Acute kidney injury is the rapid loss of renal function




What is the RIFLE classification for staging AKI?

Risk: Cr inc. x 1.5 OR GFR dec. 25%; urine output <0.5 mL/kg/hr for 6 hrs.



Injury: Cr inc. x 3 OR GFR dec. 50%; urine output <0.5 mL/kg/hr for 12 hr.



Failure: Cr inc. x 3 OR GFR dec. 75%; urine output <0.3 mL/kg/hr for 24 hr (oliguria) OR anuria
for 12 hr.



Loss: persistent acute kidney failure. Complete loss of kidney function >4 weeks.

,End-Stage Renal Disease: complete loss of kidney function >3 mo




What are the types of AKI?

–Prerenal (hypoperfusion of kidney)



–Intrarenal (actual damage to glomeruli or kidney tubules)
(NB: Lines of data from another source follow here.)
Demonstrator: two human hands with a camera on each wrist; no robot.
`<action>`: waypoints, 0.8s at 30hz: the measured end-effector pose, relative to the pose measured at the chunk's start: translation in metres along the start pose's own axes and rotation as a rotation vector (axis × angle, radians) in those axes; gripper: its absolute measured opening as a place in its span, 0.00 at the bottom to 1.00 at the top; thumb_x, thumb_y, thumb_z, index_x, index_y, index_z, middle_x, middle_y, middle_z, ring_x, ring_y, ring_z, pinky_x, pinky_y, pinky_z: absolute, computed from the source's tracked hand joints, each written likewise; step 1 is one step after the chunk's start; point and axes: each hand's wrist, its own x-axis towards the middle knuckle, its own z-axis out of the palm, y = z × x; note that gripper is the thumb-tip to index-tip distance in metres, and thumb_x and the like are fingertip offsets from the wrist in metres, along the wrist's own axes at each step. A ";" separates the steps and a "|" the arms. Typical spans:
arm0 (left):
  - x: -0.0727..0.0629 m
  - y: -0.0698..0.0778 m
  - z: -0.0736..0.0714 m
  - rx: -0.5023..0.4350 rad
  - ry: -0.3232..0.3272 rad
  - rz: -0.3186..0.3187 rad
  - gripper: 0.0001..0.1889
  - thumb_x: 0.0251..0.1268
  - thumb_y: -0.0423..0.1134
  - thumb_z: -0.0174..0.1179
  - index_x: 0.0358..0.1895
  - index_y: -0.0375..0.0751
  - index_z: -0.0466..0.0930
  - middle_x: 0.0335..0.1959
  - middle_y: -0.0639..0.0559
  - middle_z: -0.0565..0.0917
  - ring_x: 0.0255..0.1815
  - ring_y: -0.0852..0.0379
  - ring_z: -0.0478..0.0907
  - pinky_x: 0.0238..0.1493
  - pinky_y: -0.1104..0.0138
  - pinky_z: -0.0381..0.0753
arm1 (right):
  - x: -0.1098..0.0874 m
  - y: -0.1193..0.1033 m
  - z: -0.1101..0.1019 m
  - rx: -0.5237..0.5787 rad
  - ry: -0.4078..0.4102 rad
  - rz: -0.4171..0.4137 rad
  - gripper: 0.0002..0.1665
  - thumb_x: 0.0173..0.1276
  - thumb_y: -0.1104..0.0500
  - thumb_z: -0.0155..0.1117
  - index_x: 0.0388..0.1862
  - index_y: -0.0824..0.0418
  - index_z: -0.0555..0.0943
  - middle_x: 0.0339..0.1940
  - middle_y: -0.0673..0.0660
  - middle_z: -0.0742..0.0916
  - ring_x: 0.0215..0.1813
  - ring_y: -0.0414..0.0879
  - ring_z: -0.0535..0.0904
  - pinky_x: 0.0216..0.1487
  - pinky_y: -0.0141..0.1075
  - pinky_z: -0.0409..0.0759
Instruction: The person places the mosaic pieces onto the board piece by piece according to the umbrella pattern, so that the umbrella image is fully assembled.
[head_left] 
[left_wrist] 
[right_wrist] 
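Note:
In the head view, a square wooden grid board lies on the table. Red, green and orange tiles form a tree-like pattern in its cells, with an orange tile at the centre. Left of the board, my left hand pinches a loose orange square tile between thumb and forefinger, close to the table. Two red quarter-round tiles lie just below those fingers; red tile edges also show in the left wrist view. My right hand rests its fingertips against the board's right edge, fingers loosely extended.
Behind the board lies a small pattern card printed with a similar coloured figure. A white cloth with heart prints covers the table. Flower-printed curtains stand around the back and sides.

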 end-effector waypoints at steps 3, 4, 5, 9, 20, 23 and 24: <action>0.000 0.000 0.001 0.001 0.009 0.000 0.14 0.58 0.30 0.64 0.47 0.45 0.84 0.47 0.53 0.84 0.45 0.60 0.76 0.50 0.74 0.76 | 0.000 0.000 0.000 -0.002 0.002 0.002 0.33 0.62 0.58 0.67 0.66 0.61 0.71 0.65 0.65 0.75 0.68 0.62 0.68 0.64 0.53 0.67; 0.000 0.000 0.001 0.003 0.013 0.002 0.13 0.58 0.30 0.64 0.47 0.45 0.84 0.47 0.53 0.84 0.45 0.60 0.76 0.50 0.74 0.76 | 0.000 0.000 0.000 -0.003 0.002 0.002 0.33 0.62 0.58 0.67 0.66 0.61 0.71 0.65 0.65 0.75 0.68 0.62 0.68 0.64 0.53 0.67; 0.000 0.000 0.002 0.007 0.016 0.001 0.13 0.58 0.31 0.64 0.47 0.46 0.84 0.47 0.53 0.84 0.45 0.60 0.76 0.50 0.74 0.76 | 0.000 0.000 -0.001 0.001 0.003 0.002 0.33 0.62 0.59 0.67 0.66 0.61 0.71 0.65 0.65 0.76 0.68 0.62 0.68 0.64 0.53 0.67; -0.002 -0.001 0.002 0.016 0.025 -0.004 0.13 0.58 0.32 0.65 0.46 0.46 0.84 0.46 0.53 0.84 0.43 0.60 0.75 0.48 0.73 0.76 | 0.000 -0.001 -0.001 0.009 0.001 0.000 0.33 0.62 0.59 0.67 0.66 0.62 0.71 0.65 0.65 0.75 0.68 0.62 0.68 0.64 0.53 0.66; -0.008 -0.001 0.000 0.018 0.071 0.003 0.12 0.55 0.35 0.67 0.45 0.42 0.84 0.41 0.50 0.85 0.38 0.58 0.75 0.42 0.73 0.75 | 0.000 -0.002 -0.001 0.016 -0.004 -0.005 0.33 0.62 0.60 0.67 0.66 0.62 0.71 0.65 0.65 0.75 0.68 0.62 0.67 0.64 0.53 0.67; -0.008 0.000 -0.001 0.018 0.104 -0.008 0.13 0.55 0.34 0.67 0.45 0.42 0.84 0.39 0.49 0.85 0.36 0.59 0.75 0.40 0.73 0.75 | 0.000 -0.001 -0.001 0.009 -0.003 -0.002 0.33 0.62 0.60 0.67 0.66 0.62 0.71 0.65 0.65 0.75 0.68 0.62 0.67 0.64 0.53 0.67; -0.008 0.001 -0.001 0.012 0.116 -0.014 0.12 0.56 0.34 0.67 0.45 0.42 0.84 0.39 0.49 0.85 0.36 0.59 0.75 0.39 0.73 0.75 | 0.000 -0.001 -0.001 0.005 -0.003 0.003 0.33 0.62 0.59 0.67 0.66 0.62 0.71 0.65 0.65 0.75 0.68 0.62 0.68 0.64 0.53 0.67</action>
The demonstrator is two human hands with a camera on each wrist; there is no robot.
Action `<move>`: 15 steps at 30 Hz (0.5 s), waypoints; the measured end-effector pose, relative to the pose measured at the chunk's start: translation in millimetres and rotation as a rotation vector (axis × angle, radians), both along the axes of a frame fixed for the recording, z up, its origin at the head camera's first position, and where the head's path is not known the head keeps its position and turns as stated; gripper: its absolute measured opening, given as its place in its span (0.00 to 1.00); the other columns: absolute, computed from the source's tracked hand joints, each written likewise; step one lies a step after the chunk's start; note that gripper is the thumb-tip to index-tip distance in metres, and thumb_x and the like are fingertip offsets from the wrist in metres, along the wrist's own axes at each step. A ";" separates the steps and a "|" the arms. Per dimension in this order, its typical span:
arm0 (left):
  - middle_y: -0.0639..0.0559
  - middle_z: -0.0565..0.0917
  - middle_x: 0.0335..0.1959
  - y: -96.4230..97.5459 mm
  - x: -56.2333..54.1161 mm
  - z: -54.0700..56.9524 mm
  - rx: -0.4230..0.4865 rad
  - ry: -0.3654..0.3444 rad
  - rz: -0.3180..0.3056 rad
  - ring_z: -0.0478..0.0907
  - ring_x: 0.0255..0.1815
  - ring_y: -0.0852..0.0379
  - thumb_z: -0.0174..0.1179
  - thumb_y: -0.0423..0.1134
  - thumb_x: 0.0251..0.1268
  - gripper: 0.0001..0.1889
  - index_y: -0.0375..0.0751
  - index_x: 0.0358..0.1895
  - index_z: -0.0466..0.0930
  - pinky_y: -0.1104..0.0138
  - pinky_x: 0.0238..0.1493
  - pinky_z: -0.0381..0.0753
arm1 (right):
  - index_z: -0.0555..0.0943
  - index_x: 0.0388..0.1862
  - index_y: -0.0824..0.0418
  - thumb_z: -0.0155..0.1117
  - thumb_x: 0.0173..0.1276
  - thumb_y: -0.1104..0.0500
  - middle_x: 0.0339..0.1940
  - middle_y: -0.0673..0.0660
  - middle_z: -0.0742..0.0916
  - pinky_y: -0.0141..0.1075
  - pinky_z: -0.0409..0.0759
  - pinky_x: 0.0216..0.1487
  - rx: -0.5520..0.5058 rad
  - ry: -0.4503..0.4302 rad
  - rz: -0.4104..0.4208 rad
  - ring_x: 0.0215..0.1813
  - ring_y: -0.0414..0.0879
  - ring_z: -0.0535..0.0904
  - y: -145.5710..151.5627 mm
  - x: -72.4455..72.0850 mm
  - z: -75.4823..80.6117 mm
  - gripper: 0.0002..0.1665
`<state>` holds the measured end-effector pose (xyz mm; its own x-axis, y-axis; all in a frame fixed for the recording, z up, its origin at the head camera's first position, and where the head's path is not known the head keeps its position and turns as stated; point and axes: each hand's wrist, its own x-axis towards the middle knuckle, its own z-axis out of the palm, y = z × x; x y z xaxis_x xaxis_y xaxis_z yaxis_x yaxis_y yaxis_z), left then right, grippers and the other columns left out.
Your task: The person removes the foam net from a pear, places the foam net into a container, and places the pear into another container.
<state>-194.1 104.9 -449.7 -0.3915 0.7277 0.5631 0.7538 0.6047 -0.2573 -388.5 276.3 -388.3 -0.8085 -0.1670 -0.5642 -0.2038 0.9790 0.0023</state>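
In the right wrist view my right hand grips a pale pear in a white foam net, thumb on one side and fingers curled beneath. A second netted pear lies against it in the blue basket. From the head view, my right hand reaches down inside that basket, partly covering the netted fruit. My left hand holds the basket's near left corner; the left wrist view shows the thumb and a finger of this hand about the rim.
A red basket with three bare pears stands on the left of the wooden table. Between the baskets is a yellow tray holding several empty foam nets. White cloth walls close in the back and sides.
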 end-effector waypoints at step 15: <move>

–Postrenal (urinary obstruction that impedes forward flow)




What are some causes of pre-renal AKI?

-Hypovolemia (dehydration, hemorrhage, burns)

-Dec. cardiac output (HF, MI)

-Dec. peripheral vascular resistance (anaphylaxis, septic shock)

-Dec. renovascular blood flow (embolism, renal artery thrombosis)




What are some causes of intra-renal AKI?

-Nephrotoxic injury (drugs, contrast media, severe crush injury)

-Interstitial nephritis (allergies, infections)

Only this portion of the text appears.